Por Raísa Bakker - Justificando
Um muro, uma ideia, algumas palavras misturadas, uma crítica, spray, uma câmera e um protagonista de uma história que impressionou e, infelizmente, ainda impressiona quem testemunha as tais mazelas do direito penal.
“Você só olha da esquerda para a direita, o Estado te esmaga de cima p/baixo.”
Retornava de mais um dia de trabalho extramuros, como faxineiro de um escritório de advocacia. Ele só queria tirar uma foto, deve ter se identificado com aquele conjunto simples de vocábulos, mas que transcendiam o cimento e permeavam as ideias, ainda que reprimidas dentro das grades da opressão.
Punido, em cela isolada e impedido de ir para o trabalho, deparou-se, mais uma vez, com o motivo que o levou a tirar aquela foto. Mais uma vez estava esmagado, sendo esmagado.
Desde Junho de 2013, Rafael Braga cumpre seu destino: uma fatídica peripécia (para não ousar falar novela mexicana) penal. Seu crime? Talvez, estar e ser. Estar no local errado e na hora errada e ser pobre, morador de rua e negro. E ainda mais, habitante da terra brasilis, onde tudo pode acontecer, e acontece!

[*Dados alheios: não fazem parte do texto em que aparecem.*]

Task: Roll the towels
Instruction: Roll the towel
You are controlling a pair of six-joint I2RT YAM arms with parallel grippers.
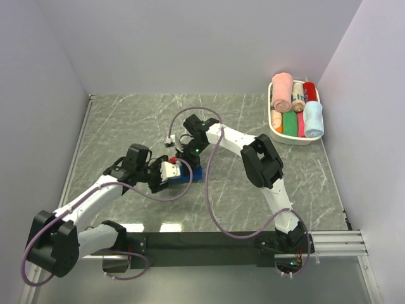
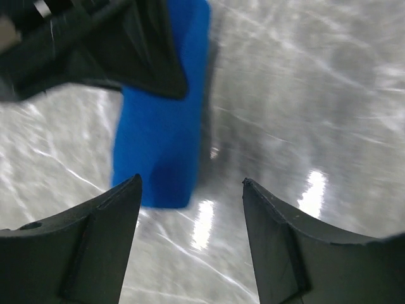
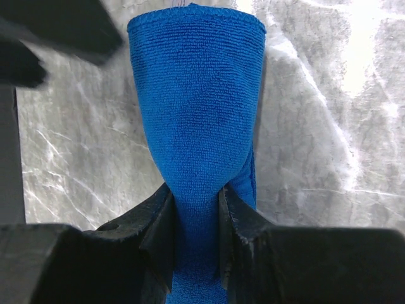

Sob o aspecto material, após laudos inconclusivos, não ousaria buscar tipificação que alcançasse esse caso. Formalmente falando? Portador nato de Pinho Sol e água sanitária. Condenado, Rafael Braga é o único encarcerado após as manifestações de 2013. A mão desse tal Estado é bem mais pesada quando o assunto é pobreza.
Por trás dos fardos e indo aos fatos, o tempo passou e os fantasmas são os mesmos. Só mudam de endereço e de função. Vivemos uma realidade formal e, em contrapartida, a quase eterna busca pela materialidade das coisas, com base no que lemos, com base nas coisas que içamos como bandeira de luta(s). “Quem autorizou que se critique o Estado?”. “Deveria não incitar que critiquem o Estado”. E por qual motivo não se poderia?
A banalização de condutas que impõe sanções aos que se posicionam, mesmo sendo cumpridores das suas penas, politicamente (ou nem isso), em face de um Estado que só olha para um lado, esquecendo-se que todos somos filhos desse mesmo chão. Com que direito, se nem mesmo há norma que ampara essa vedação? Nem a lei define. O judiciário deveria ser o primeiro a dizer se a manifestação de pensamento, ainda que dentro dos muros, é vedada. Ainda mais sendo de forma não violenta
Mas no silêncio da lei, isso, ainda, pode ser objeto de vedação, quiçá, punição? Se a liberdade que temos está no que a lei não proíbe, como Constituição Federal consagra no formoso artigo 5º, inciso II.
Sim, você, encarcerado, pobre, negro, não pode criticar o Estado. Preocupe-se com outras coisas, o de sempre. Ainda, precisaremos de muitas águas sanitárias e Pinhos Sol para limpar essa vergonha e construir finais mais condizentes com as coisas que aprendemos na universidade e na vida, com toda a certeza. Porque sim, isso é questão de vergonha.
Raíssa Baker é graduanda em Direito pela Universidade Santa Úrsula, aprovada no XV Exame da OAB. É estagiária do Leite, Tosto e Barros Advogados.